> [Problem details]: Which lines of the data include the string "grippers"? List them all.

> [Stored data]:
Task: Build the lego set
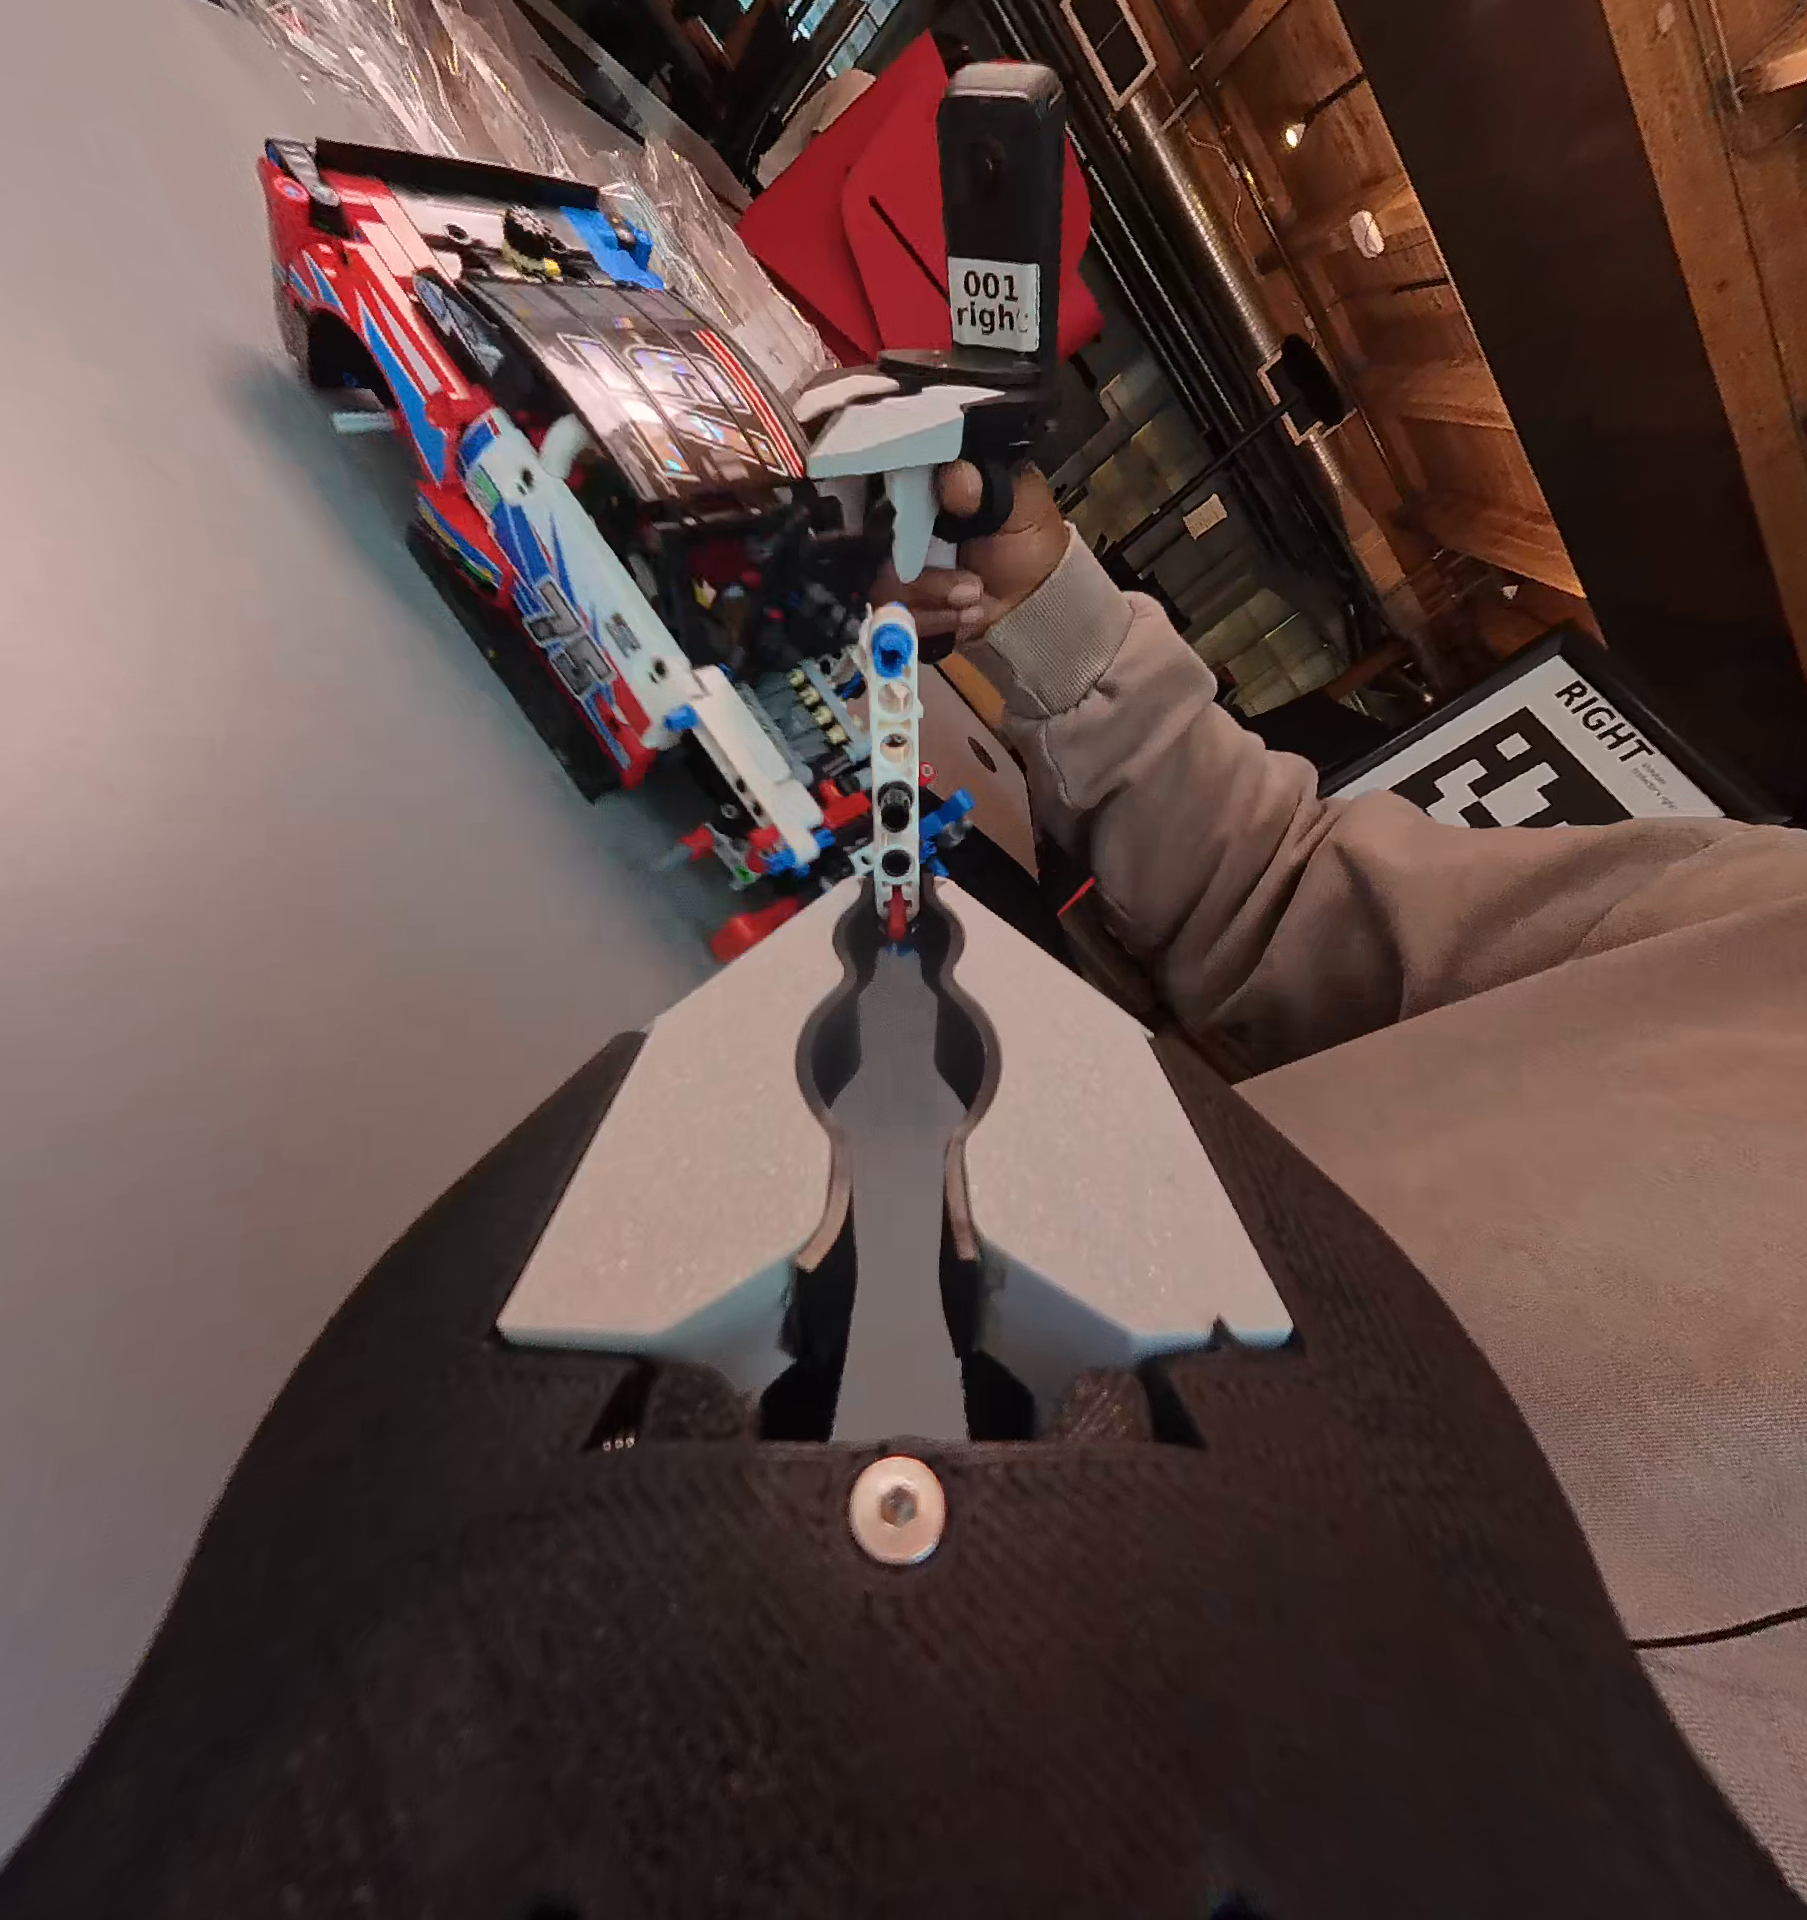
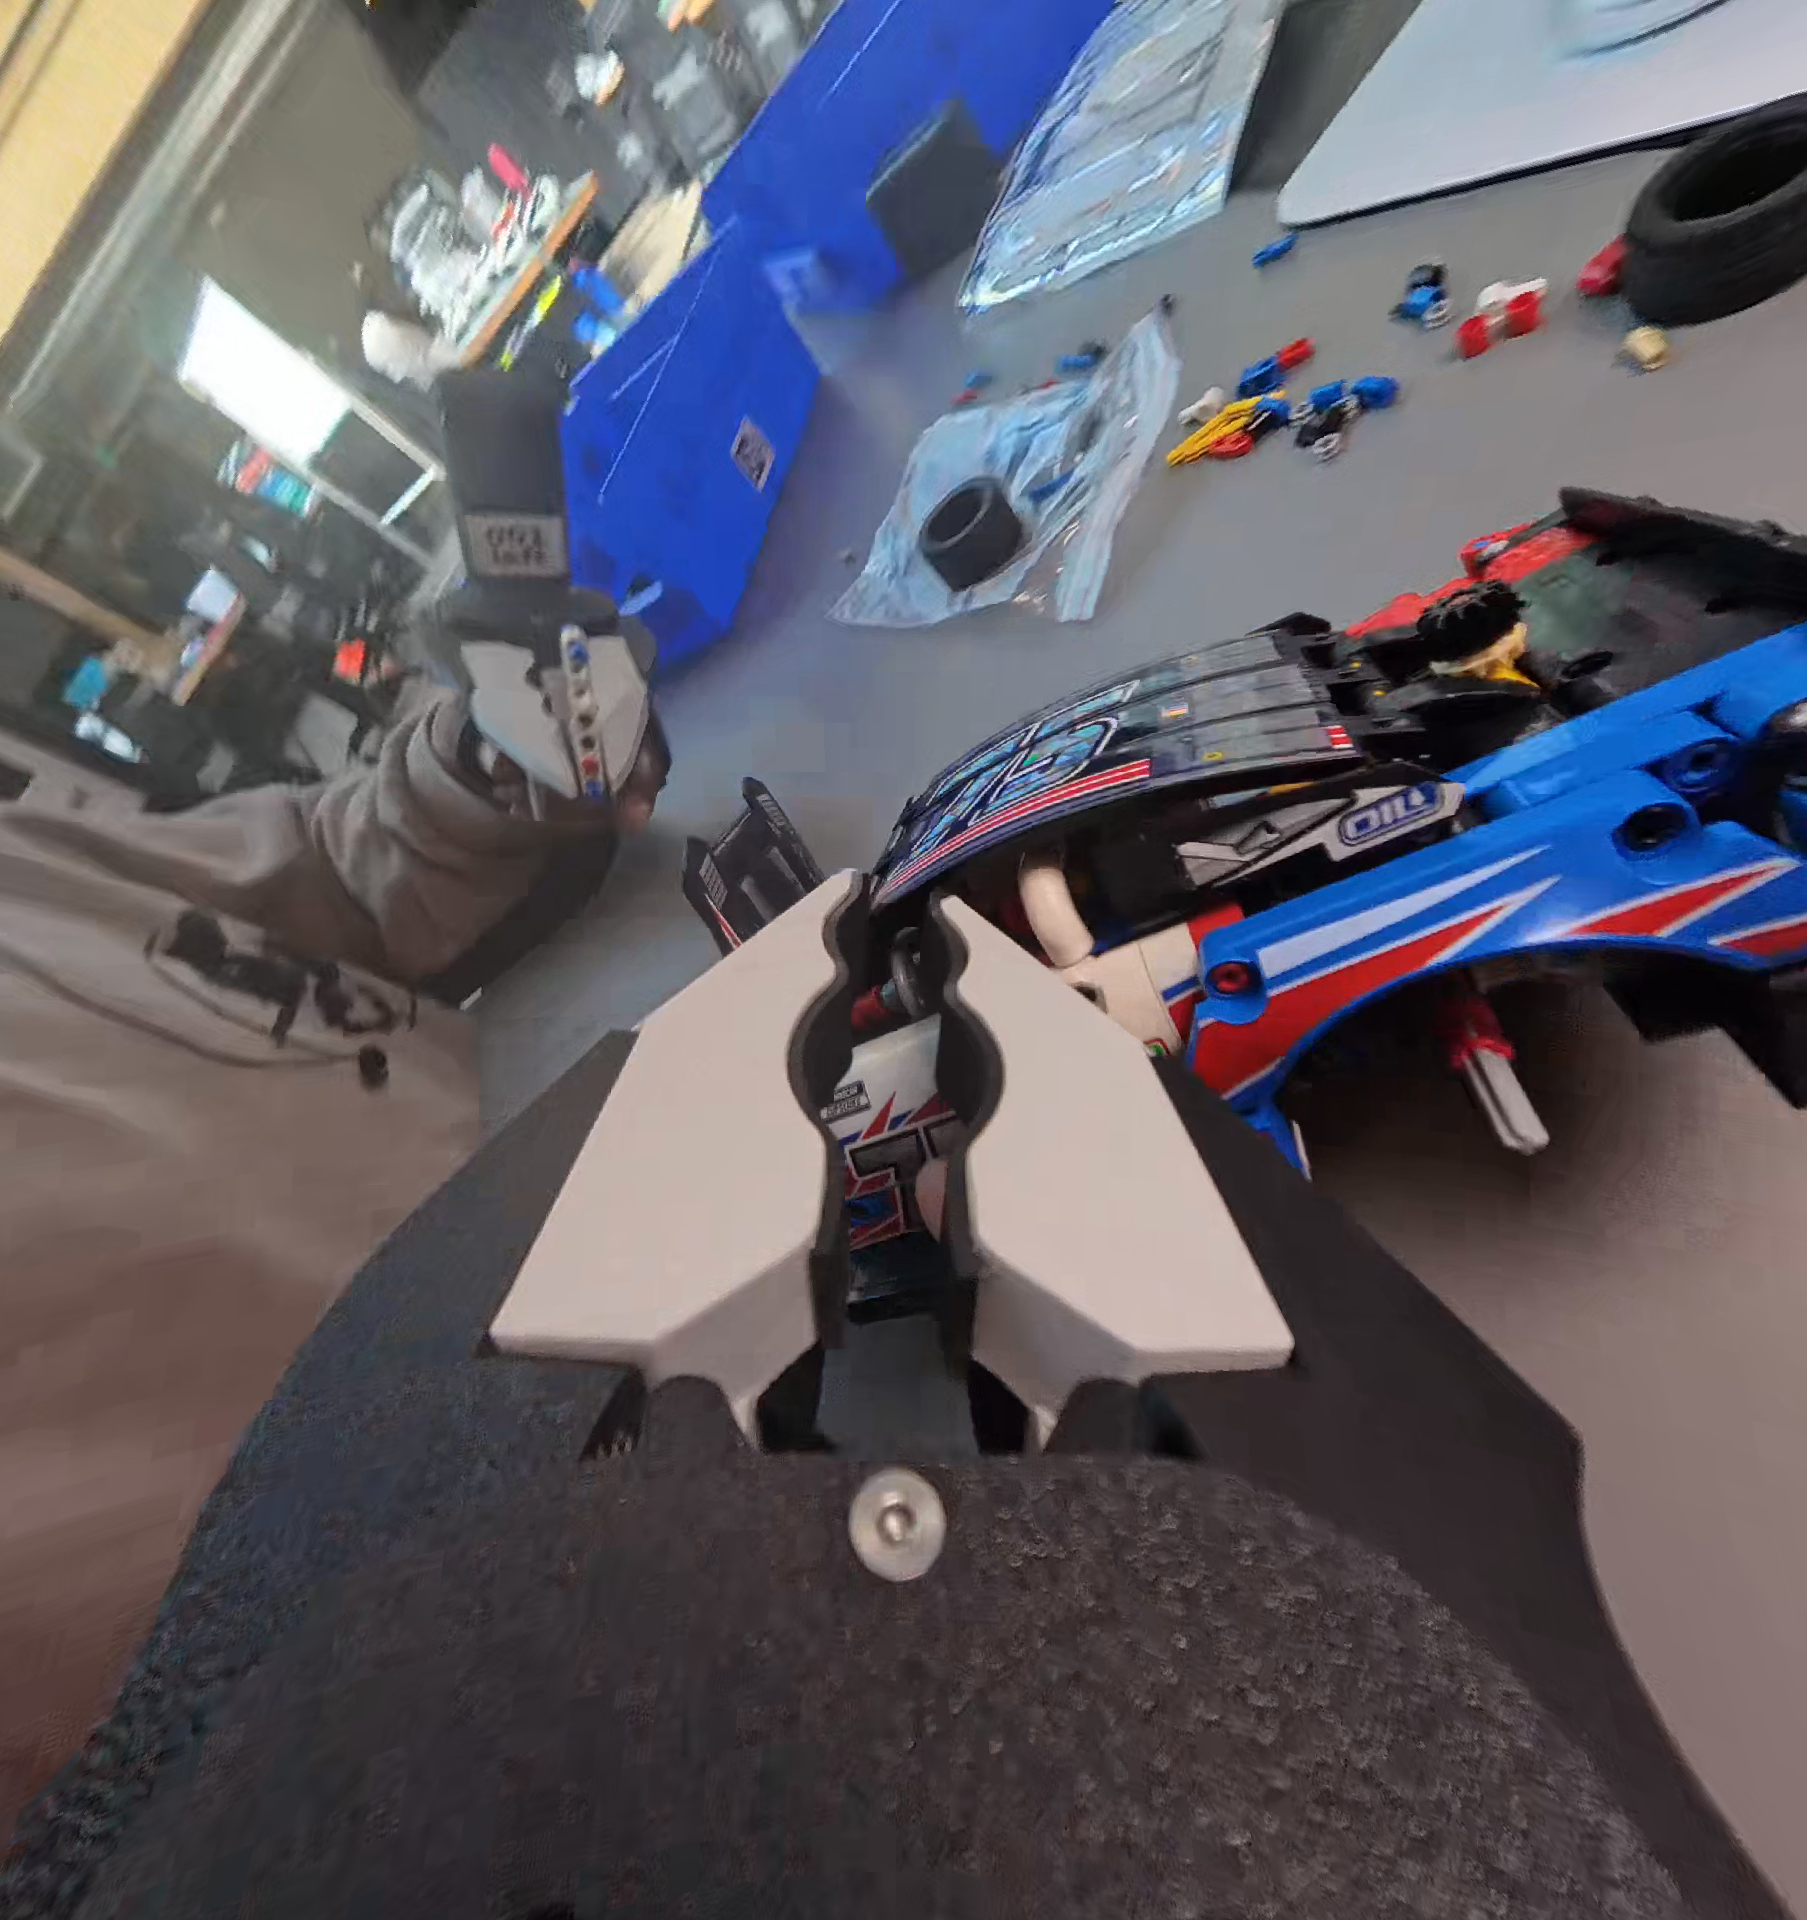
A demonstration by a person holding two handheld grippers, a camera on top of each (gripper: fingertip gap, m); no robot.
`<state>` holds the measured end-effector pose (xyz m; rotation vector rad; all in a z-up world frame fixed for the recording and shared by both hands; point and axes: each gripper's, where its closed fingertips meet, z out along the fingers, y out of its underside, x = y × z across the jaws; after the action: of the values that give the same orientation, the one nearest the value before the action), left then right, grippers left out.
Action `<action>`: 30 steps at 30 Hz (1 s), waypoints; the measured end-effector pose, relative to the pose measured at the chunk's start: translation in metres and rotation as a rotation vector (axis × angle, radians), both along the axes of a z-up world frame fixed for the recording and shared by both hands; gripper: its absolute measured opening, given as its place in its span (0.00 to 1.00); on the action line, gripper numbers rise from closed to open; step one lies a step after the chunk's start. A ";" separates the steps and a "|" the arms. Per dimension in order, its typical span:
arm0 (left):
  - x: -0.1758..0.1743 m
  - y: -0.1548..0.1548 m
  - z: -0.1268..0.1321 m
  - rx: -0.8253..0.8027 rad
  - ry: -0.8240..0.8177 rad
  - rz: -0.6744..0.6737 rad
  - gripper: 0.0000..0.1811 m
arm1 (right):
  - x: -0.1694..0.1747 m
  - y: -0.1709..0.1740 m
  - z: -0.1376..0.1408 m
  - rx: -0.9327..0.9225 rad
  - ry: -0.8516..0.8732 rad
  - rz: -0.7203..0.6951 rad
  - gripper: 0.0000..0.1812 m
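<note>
In the left wrist view, the grey worktop (image 1: 99, 727) fills the left of the frame, and the lego car (image 1: 525, 499), a red, blue and white racer with a dark roof, lies across the upper left toward the centre. At centre, the left hand-held gripper (image 1: 897, 920) has its tips pinched on the lower end of a white beam (image 1: 894, 769), a holed strip that stands up from the tips with a blue pin at its top and black pins lower down. Right of it, in the upper centre, the right hand-held gripper (image 1: 857, 416) reaches to the car's roof edge, held by a hand (image 1: 992, 540) in a beige sleeve (image 1: 1242, 790). In the right wrist view, the left hand-held gripper (image 2: 592, 774) shows blurred at mid left, the white beam (image 2: 579, 707) between its fingers. At centre, the right hand-held gripper (image 2: 897, 914) is nearly closed, its tips at the roof's edge; whether it grips anything cannot be told. The lego car (image 2: 1398, 862) spreads across the right, on the worktop (image 2: 1657, 1351). In the upper right lie clear bags (image 2: 1065, 488), a black tyre (image 2: 972, 535), loose small parts (image 2: 1283, 410) and a larger tyre (image 2: 1740, 218).
</note>
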<state>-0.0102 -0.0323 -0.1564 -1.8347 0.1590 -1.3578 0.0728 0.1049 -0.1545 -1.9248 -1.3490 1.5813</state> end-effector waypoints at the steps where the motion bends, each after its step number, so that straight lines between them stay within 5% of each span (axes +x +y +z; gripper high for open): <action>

> [Task answer]:
A demonstration by a person holding two handheld grippers, a camera on top of each (gripper: fingertip gap, m); no robot.
`<state>` holds the measured end-effector pose (xyz m; rotation vector rad; all in a z-up world frame fixed for the recording and shared by both hands; point and axes: each gripper's, where its closed fingertips meet, z out along the fingers, y out of its underside, x = y × z across the jaws; after the action: of the values that give the same orientation, the one nearest the value before the action), left then right, grippers left out.

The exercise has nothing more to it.